*Data excerpt:*
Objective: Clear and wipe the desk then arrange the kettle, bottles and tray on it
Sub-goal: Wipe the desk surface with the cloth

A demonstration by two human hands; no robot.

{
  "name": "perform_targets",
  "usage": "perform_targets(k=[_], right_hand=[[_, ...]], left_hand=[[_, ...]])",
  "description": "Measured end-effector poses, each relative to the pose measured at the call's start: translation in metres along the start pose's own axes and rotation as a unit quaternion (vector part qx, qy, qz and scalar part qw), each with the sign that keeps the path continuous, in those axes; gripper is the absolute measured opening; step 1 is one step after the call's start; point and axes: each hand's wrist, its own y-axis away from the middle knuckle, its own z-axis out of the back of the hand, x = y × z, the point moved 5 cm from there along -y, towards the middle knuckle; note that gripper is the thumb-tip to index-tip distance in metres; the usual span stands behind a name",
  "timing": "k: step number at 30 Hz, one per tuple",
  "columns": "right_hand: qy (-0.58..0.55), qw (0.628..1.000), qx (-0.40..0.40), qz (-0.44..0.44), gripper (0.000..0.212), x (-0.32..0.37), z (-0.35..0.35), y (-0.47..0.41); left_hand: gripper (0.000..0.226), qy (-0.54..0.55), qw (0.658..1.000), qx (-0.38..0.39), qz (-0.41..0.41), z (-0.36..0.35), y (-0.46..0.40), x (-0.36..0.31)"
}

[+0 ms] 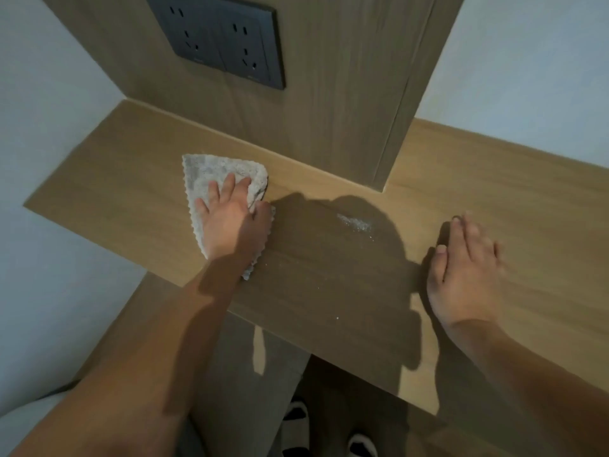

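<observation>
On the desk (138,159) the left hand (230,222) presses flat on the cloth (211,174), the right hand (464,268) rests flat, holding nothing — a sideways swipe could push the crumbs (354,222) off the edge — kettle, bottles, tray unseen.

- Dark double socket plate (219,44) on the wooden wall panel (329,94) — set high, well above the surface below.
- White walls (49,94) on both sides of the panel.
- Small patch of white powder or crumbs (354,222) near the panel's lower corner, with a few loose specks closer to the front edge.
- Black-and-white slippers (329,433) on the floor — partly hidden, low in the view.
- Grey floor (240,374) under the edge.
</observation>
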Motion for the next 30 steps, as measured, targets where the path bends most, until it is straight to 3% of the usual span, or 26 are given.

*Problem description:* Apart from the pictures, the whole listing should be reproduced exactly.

*The answer:*
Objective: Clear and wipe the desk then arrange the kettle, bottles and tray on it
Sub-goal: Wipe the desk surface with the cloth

A demonstration by two human hands; no robot.

{
  "name": "perform_targets",
  "usage": "perform_targets(k=[_], right_hand=[[_, ...]], left_hand=[[_, ...]])",
  "description": "Measured end-effector poses, each relative to the pose measured at the call's start: translation in metres along the start pose's own axes and rotation as a unit quaternion (vector part qx, qy, qz and scalar part qw), each with the sign that keeps the path continuous, in those axes; gripper is the absolute measured opening; step 1 is one step after the call's start; point and axes: each hand's wrist, its own y-axis away from the middle knuckle, its own z-axis out of the back of the hand, x = y × z, the point moved 5 cm from there along -y, towards the middle knuckle; note that gripper is the thumb-tip to index-tip distance in metres; the usual span stands behind a name",
  "timing": "k: step number at 30 Hz, one per tuple",
  "columns": "right_hand: qy (-0.58..0.55), qw (0.628..1.000), qx (-0.40..0.40), qz (-0.44..0.44), gripper (0.000..0.212), x (-0.32..0.37), z (-0.35..0.35), y (-0.47..0.41); left_hand: gripper (0.000..0.226), qy (-0.54..0.55), qw (0.658..1.000), qx (-0.38..0.39), qz (-0.41..0.41), z (-0.36..0.35), y (-0.46..0.40), x (-0.36..0.31)"
}

[+0 ms] 

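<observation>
On the desk (138,159) the left hand (230,222) presses flat on the cloth (211,174), the right hand (464,268) rests flat, holding nothing — a sideways swipe could push the crumbs (354,222) off the edge — kettle, bottles, tray unseen.

- Dark double socket plate (219,44) on the wooden wall panel (329,94) — set high, well above the surface below.
- White walls (49,94) on both sides of the panel.
- Small patch of white powder or crumbs (354,222) near the panel's lower corner, with a few loose specks closer to the front edge.
- Black-and-white slippers (329,433) on the floor — partly hidden, low in the view.
- Grey floor (240,374) under the edge.
</observation>
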Motion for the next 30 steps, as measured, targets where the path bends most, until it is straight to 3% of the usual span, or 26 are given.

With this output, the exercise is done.